Stlaashin is a small mystery

Does stlaashin mean “food” or “a giveaway”–“potlatch” even?


I came upon this new word in Bishop Durieu’s Bible History; it’s in the story of Daniel and Balthazar (Belshazzar), which incidentally is the source of our expression “to see the writing on the wall”.  The context gives you a decent idea of its meaning:

Yutl man iaka kopa kanawi ikta, pi il[o]
He was a proud man about everything, but  

yutl man iaka kopa stlaashin, iaka mamuk chako ayu tilikom
he was not a proud man about stlaashin; he gathered a lot of people 

kopa iaka haws pus patlach aias makmak kopa klaska.
at his home to give them a big feed.

(KW #134, November 1895, page 167)

I can tell you a couple of things about stlaashin with varying levels of certainty.

  • It’s from a Salish language.  Clues are the s- at the beginning, followed by a few letters, and the ending in -shin.
  • It reminds me of the word for “food”, słaʔx̣án, in Thompson Salish, an Interior language near Kamloops.  But it’s unlikely to be connected with that word, which would have to have plain /x/ (with no dot under it) (in several closely related languages plain /x/ evolved into /š/ (“sh” like in stlaashin).
  • The tl in this word could signify either the slurpy barred /ł/ or the horse-calling click /ƛ̓/ (tł’).  The latter is the more usual value in shorthand writing of Salish.
  • The double aa suggests the presence of a glottal stop /ʔ/ or, if stlaashin came from an Interior language, a pharyngeal approximant /ʕ/.
  • Stlaashin could potentially come from either of those big branches of the Salish family; significant parts of the Kamloops Chinuk Wawa vocabulary for Christian concepts come from both Coast Salish and the local Secwepemctsín.

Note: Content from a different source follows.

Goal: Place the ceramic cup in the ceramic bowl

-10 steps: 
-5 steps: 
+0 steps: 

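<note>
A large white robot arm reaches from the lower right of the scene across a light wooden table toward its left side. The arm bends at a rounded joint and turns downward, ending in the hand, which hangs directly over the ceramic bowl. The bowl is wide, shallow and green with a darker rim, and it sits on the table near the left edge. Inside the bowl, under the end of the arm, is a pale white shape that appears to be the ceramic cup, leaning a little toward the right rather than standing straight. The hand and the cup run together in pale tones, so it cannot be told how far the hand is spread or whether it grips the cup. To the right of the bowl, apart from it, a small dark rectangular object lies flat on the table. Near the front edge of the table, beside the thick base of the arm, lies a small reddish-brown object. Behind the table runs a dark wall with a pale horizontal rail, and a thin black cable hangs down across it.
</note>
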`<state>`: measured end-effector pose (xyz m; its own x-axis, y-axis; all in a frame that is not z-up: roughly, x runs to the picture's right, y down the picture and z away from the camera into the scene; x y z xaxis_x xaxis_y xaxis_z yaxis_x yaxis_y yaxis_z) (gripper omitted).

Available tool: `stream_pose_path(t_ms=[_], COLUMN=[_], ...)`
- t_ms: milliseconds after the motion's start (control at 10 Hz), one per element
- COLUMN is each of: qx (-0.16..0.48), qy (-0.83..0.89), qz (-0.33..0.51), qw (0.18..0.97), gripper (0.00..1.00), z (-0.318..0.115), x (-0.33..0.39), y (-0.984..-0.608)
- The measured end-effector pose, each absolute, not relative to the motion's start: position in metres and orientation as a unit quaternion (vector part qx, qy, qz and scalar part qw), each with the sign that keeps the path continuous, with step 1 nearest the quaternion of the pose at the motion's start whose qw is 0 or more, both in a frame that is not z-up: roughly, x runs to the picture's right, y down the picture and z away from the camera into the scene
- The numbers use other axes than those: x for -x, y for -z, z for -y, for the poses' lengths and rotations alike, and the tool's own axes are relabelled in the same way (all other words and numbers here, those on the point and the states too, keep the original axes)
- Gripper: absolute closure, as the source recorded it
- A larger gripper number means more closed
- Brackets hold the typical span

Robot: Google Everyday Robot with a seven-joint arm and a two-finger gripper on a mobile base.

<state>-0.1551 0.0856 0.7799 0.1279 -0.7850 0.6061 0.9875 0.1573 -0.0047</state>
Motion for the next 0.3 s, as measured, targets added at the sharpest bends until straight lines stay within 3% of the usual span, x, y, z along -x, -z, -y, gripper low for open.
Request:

Updating a couple of hours after posting: I’ve found a number of words relating to “potlatch” and similar to stlaashin, in Coast but not interior Salish languages.   The closest matches so far are from

  1. Skwxwú7mesh (Squamish), where the community dictionary has stl’a7áshen “invited guest” (noun) and tl’áshn ~ tl’a7áshn ~ tl’a7áshen “feast; party; dance” (noun) and “give a potlatch; invite to a feast” (verb).
  2. (“Upriver” as opposed to Musqueam) Halq’eméylem, where Brent Galloway’s amazing dictionary shows tl’etl’áxel “to give a potlatch, (give a feast or gathering), to invite to a feast, invite to a potlatch”.  Brent specifies that this is built from a root tl’e’á ~ tl’á’, so obviously it’s one of those typically Salish reduplications of the root; the -xel at the end seems to be the lexical suffix “on foot”.

Leaving you with a thought-provoker, how interesting that Kamloops Chinuk Wawa had to borrow a word for “potlatch”!  Because, you know, “potlatch” is the most famously Chinook Jargon word ever.  I often claim that there is no proof that in the Jargon there was ever a noun “potlatch” to mean a “giveaway”/feast event.  (Even though it’s frequently used to mean “a gift”.)  Today’s find may be just the proof I was wanting!